Iran Focus
London, 7 Feb – Late last year, Boeing announced a deal to sell 80 passenger jets to Iran, which had many Regime sceptics up in arms.
The Iranian Regime uses passenger planes to transfer illegal shipments of weapons to terror cells in the middle east and move military personnel covertly into other countries; so the idea of doing that with American-made planes was terrifying for the US government.
Unfortunately, this deal was not been affected by either the extension of the Iran Sanctions Act signed by Barack Obama shortly before he left office or the recent expansion signed by Donald Trump last week, following Iran’s missile test.
However, it could still unravel.
Richard Aboulafia, vice president of analysis at Virginia-based industry consultancy Teal Group, said: “The Drumpf administration is absolutely determined to ratchet up tensions and the Iranians will, of course, being hardliners there, want to do the same.”
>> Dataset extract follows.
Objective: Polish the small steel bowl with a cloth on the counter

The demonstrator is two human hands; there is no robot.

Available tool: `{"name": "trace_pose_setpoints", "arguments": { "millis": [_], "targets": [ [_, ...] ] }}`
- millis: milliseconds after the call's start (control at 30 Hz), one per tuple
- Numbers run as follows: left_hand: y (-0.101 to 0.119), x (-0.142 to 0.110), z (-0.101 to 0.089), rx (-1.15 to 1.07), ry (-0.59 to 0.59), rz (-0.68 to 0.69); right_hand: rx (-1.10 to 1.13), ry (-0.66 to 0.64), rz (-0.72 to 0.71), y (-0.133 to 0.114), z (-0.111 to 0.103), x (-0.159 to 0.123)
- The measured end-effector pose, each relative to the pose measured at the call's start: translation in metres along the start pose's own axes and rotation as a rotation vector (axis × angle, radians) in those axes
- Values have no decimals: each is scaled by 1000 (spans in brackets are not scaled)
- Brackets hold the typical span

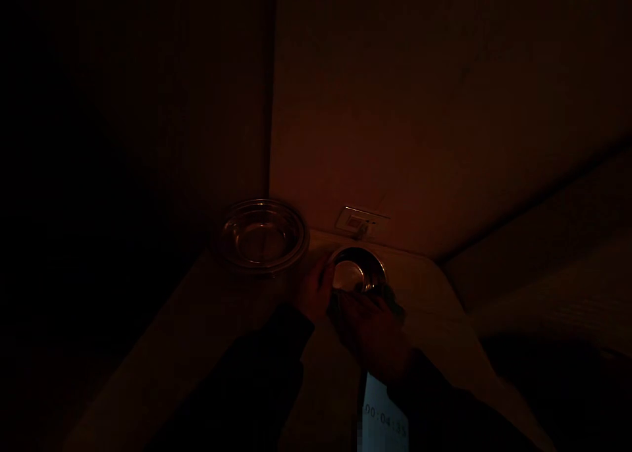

If tensions continue to rise, Iran may well pull out of the Boeing deal themselves, according to industry observers. The deal is not only the sale of planes but also maintenance of them.
Moody’s analyst Russell Solomon, who covers the aerospace and defence industry, said: “It’s a risk, but not something that will overwhelm [Boeing]. They do have a tremendous amount of operating and financial flexibility because of strength of the balance sheet, a strong liquidity profile and a very significant order book.”
On Friday, a Boeing spokesman said that the deal had received federal authorization from the U.S. Treasury Department’s Office of Foreign Assets Control, but is that changed, Boeing would “act accordingly”.
Their first plane shipment is due for 2018, so there is still time for the deal to collapse.